Give back every line of the material exactly. Skip the pictures.

▶ [DATA SEGMENT]
=== Begin Enclosure ===

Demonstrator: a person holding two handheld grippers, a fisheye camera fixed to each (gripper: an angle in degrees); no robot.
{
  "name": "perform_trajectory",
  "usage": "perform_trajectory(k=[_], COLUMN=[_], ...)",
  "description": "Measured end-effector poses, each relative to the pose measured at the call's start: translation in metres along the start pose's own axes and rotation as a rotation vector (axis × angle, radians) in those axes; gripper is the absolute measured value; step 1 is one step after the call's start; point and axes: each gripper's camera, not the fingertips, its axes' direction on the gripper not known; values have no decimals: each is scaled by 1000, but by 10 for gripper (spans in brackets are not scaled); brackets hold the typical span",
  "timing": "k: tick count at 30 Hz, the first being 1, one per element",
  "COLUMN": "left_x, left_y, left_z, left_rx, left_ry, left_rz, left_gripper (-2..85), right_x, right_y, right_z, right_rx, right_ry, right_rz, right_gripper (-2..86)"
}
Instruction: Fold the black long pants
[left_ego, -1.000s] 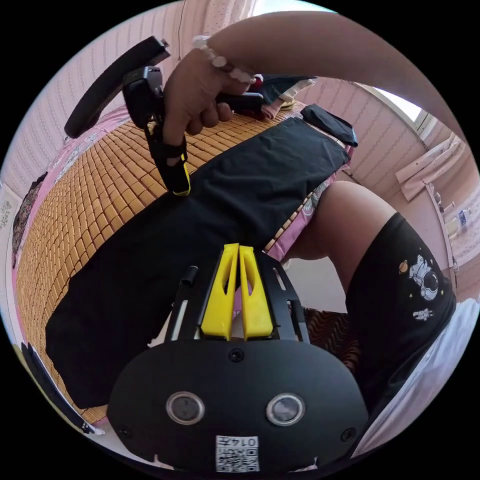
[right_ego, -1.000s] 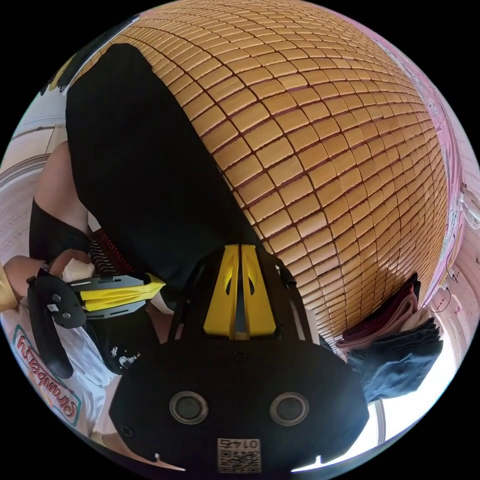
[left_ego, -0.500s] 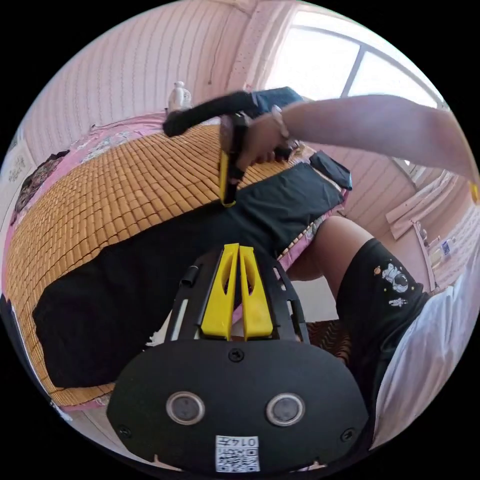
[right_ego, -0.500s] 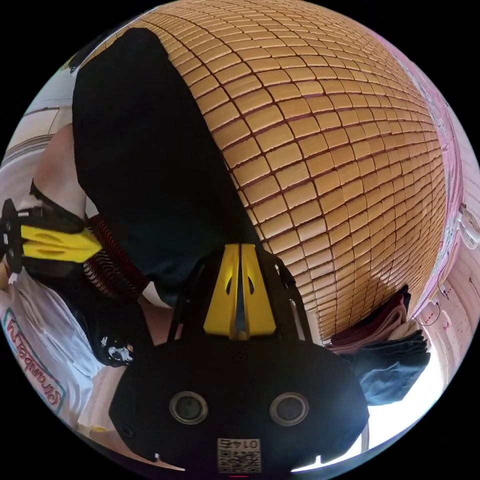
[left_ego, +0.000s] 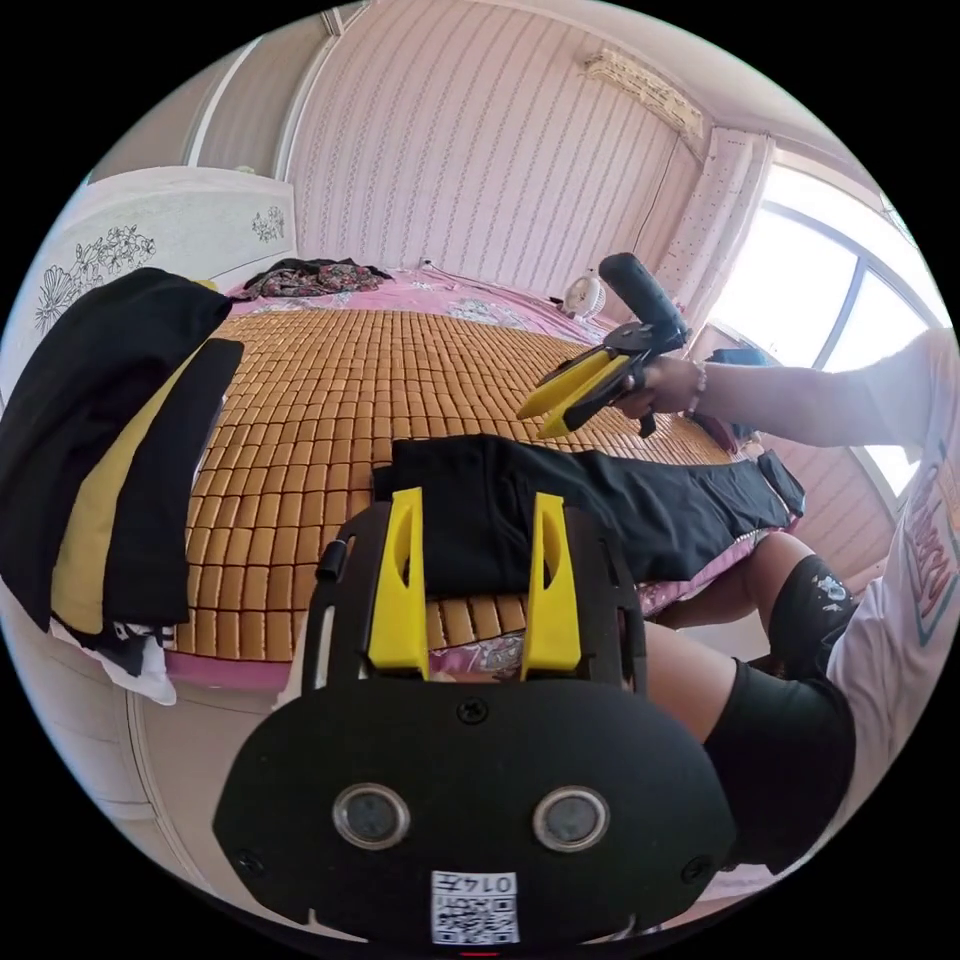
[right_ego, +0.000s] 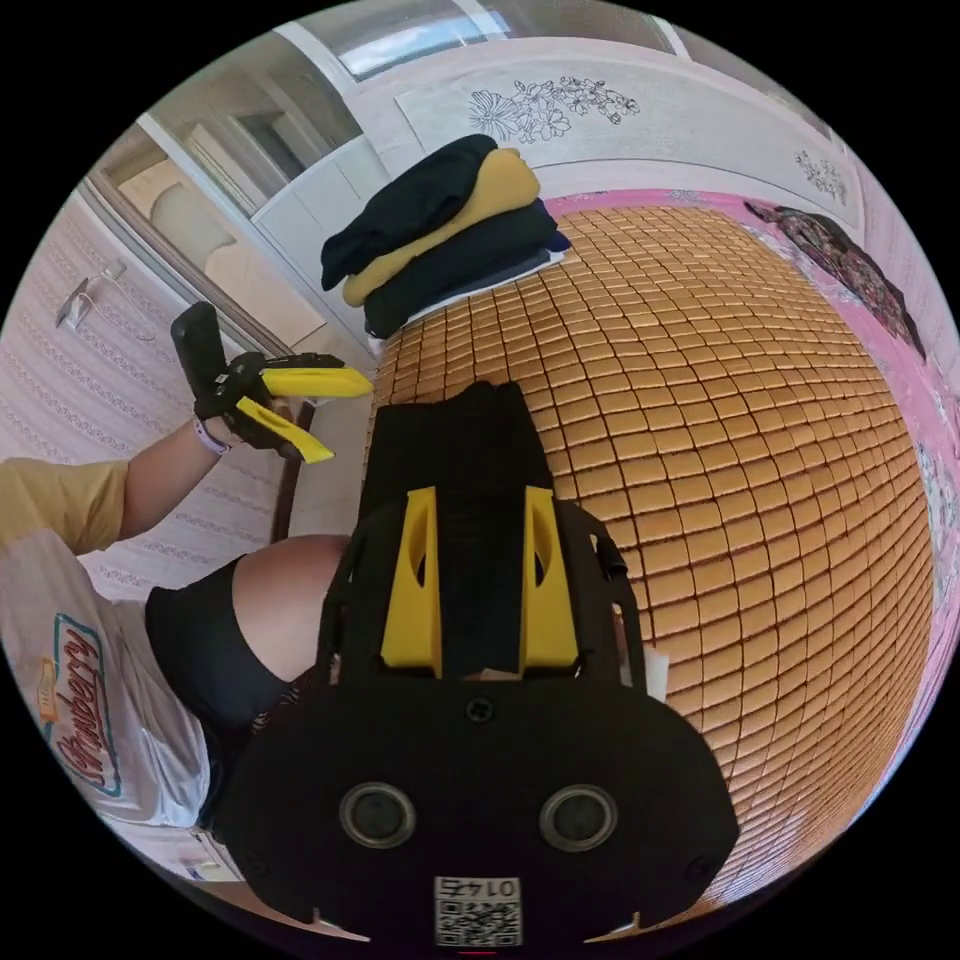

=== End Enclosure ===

▶ [RESULT OF THIS TASK]
Demonstrator: a person holding two handheld grippers, a fisheye camera fixed to each (gripper: an angle in degrees); no robot.
{
  "name": "perform_trajectory",
  "usage": "perform_trajectory(k=[_], COLUMN=[_], ...)",
  "description": "Measured end-effector poses, each relative to the pose measured at the call's start: translation in metres along the start pose's own axes and rotation as a rotation vector (axis × angle, radians) in those axes; gripper is the absolute measured value; step 1 is one step after the call's start; point and axes: each gripper's camera, not the fingertips, its axes' direction on the gripper not known; values have no decimals: each is scaled by 1000, but by 10 for gripper (spans in brackets are not scaled); brackets hold the typical span",
  "timing": "k: tick count at 30 Hz, the first being 1, one per element",
  "COLUMN": "left_x, left_y, left_z, left_rx, left_ry, left_rz, left_gripper (-2..85), right_x, right_y, right_z, right_rx, right_ry, right_rz, right_gripper (-2..86)"
}
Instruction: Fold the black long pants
[left_ego, -1.000s] 
[right_ego, -1.000s] 
[left_ego, -0.500s] 
[right_ego, -0.500s] 
[left_ego, +0.000s] 
[right_ego, +0.000s] 

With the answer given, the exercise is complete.